In 2016, Forbes coined the term “Brotox” when it reported on the increase in men seeking out injections to get rid of the furrow between their brows. According to a recent American Society of Plastic Surgeons study, almost half a million men get Botox each year and the male customer base for this industry is growing by 8% annually. A recent Fox Business article claims guys are turning to Botox to keep up the appearance of youth in order to climb the corporate ladder without aging out of it. I’m 42 and definitely have had moments when I wonder at what point will I walk into a client’s office and they’ll think I’m too old to be relevant. Two years ago, I told a cashier at my local drugstore that I was turning 40 and she said, “I can’t believe it!” I was relieved until she followed up with, “I thought you were older.”

I felt panicked. I had always looked younger than my age. I have always taken great care of my skin, and I know my way around a good concealer and brow groomer.

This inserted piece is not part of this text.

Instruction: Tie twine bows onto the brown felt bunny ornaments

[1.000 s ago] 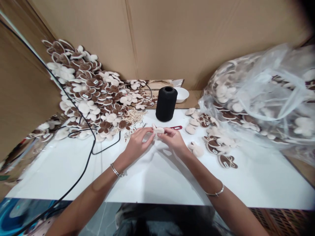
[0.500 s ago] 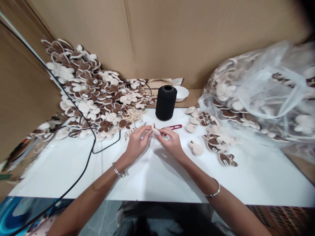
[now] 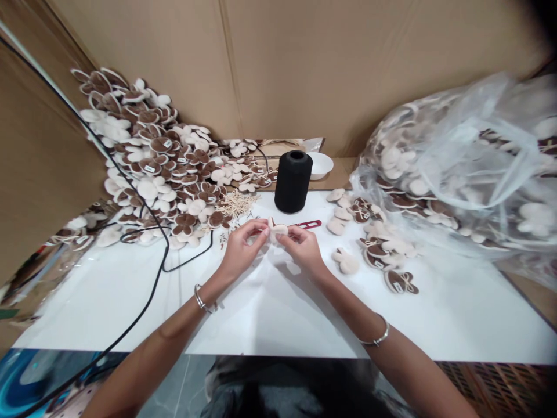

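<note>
Between my fingertips, above the middle of the white table, is a small cream plush piece (image 3: 278,230) with a bit of brown showing at its edge. My left hand (image 3: 244,245) pinches it from the left, and my right hand (image 3: 303,248) pinches it from the right. Part of the piece is hidden behind the fingers. Just beyond my right fingertips lies a red-handled tool (image 3: 311,224), partly covered by the hand. A black cone of thread (image 3: 293,182) stands upright behind it. Left of the cone is a small heap of cream cord bows (image 3: 238,203).
A tall pile of brown and cream plush pieces (image 3: 165,157) leans on the cardboard at left. Finished-looking pieces with bows (image 3: 401,282) lie at right, before a full clear plastic bag (image 3: 478,157). A white bowl (image 3: 321,165) stands behind; a black cable (image 3: 162,261) crosses the left side.
The plush piece has turned slightly between my fingers, so more of its cream face shows. Both hands have stayed in nearly the same place.
</note>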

This woke me up. Had I let myself go? I didn’t run out and get a face full of fillers, but I started seeking out new treatments, professionals, gadgets and products to keep me looking 38 forever. Luckily for you, I’ve documented everything I’ve discovered along my personal beauty journey.


Injectables

If you’re going the injectables route — whether it’s a little Botox to smooth out your forehead lines or a bit of filler to make your jawline more prominent — find doctors or board-certified physician assistants who will take the time to get to know your face. I got Botox from a high-end dermatologist years ago, and it was a disaster. He waltzed into the room, gave me a few shots of Botox and left. I had a sagging eyelid for three months because he hadn’t taken the time to get to know my face and injected in the wrong area.


Laser Treatments

The demand for noninvasive aesthetic procedures is growing by roughly 10% a year, and men are an important factor in fueling this. Cartessa Aesthetics is the exclusive U.S. supplier for the Tetra CO2 laser used to do a CoolPeel, a facial resurfacing procedure that employs a laser to improve skin texture, minimize pores, and reduce the appearance of fine lines and sun damage. CO2 is nothing new, but it came at a cost of looking pretty awful for days (or weeks!) after a treatment. (Think back to that episode of Sex and the City where Samantha got a “lunchtime peel,” and her face looked like beef carpaccio at Carrie’s book launch party.) The Tetra’s ability to cool the skin during the treatment lets the laser do its best work without heating up the skin, so you’ll only be red for a couple of days and it’s not enough to draw attention in the boardroom.


Microneedling

There’s another route for guys who aren’t ready for Botox or lasering: radio frequency microneedling. This procedure pokes many tiny holes in the skin to jog your own collagen production while delivering radio frequencies to tighten skin and reduce wrinkles. Why should men care about collagen? It’s what gives your skin its elasticity and plumpness. As we age, collagen breaks down, skin begin to sag and we spend all our money trying to get it back. This death-by-a-thousand-cuts approach follows the theory that you need to break your skin down so your collagen builds itself back up. Microneedling has been around for a long time, but newer versions from companies like Vivace have better delivery systems that tone the skin.


Light Therapy

A few years ago, I started seeing at-home LED light therapy on the shelves of drugstores claiming to clear skin and reduce the signs of aging. I became a huge fan of the Neutrogena Red & Blue Light Therapy Acne Mask and have absolutely seen a difference. I’m currently trying a new at-home LED device, the SpectraLite, which targets the area where most of my aging concerns are present: my eye area. Dr. Dennis Gross created this FDA-cleared eye mask, which showcases a full spectrum of therapeutic light and takes only minutes to use. I put it on when my alarm goes off in the morning and wear it while I snooze.